WORK ORDER: Leave the pictures aside and copy all the data exactly.

******************************

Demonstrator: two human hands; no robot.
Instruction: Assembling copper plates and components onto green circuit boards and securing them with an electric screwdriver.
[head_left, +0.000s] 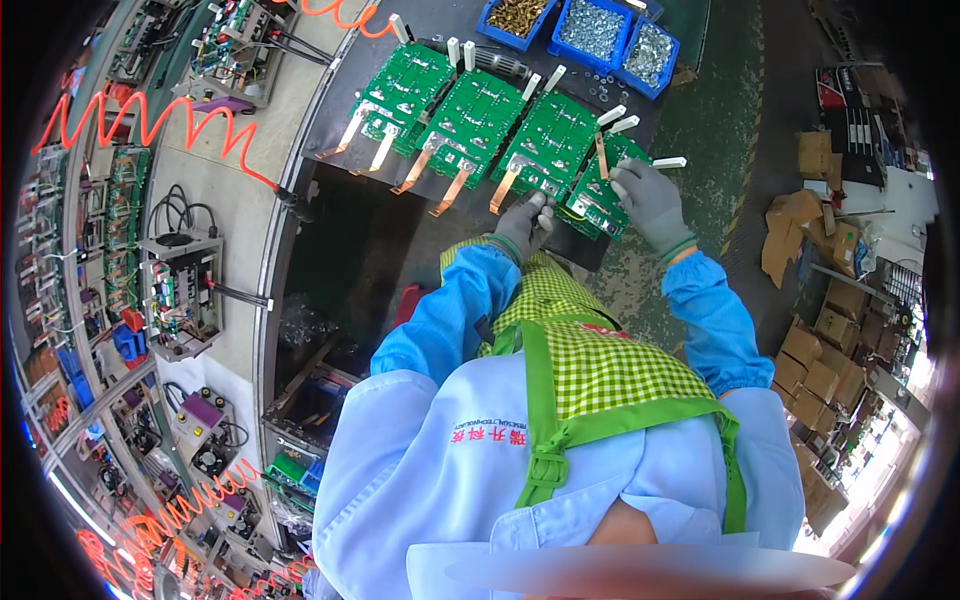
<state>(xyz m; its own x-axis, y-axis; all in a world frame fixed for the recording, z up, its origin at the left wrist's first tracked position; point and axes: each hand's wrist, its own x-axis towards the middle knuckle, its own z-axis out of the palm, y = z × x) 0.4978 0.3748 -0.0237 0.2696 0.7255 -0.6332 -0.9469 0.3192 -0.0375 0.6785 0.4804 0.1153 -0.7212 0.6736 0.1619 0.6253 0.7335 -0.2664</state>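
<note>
Circuit board (603, 205), green, at the near right corner of the dark tabletop (440, 22); last in a slanting row there, just beside three other boards (550, 140); long axis apparently running from the tabletop's near edge toward its far right, with white posts (668, 162) at the far end; one copper strap (602, 158) by the left side, fixed or loose impossible to tell.

Judging by looks, the neighbours further along, laid out with copper tabs (450, 192) pointing toward the tabletop's near edge; this one probably mid-work, remaining steps not readable.

Left hand (522, 228), gloved, at the tabletop's near edge; fingertips bunched close to the board's near left corner, actual hold unclear; right hand (652, 207), gloved, at the tabletop's right edge, fingers curled over the board, anything pinched beneath hidden.

Blue bins (580, 58) of small metal hardware at the tabletop's far end; orange coiled hose (215, 112) left of the tabletop; cardboard (790, 225) well to its right.
</note>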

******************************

EXERCISE RESPONSE:
Demonstrator: two human hands; no robot.
Instruction: Assembling copper plates and components onto green circuit boards and securing them with an electric screwdriver.
[head_left, +0.000s] 
<state>(xyz m; its own x-axis, y-axis; all in a world frame fixed for the recording, z up, its origin at the left wrist's first tracked position; point and axes: each hand's wrist, its own x-axis towards the middle knuckle, its own z-axis out of the palm, y = z × x) 0.4978 0.3748 -0.0237 0.2696 0.7255 -0.6332 -0.9469 0.3192 -0.0375 0.6785 0.4804 0.1153 -0.7212 0.6736 0.1619 0.6253 0.7335 -0.2664</state>
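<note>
Circuit board (603, 205), green, at the near right corner of the dark tabletop (440, 22); last in a slanting row there, just beside three other boards (550, 140); long axis apparently running from the tabletop's near edge toward its far right, with white posts (668, 162) at the far end; one copper strap (602, 158) by the left side, fixed or loose impossible to tell.

Judging by looks, the neighbours further along, laid out with copper tabs (450, 192) pointing toward the tabletop's near edge; this one probably mid-work, remaining steps not readable.

Left hand (522, 228), gloved, at the tabletop's near edge; fingertips bunched close to the board's near left corner, actual hold unclear; right hand (652, 207), gloved, at the tabletop's right edge, fingers curled over the board, anything pinched beneath hidden.

Blue bins (580, 58) of small metal hardware at the tabletop's far end; orange coiled hose (215, 112) left of the tabletop; cardboard (790, 225) well to its right.
</note>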

No other output was requested.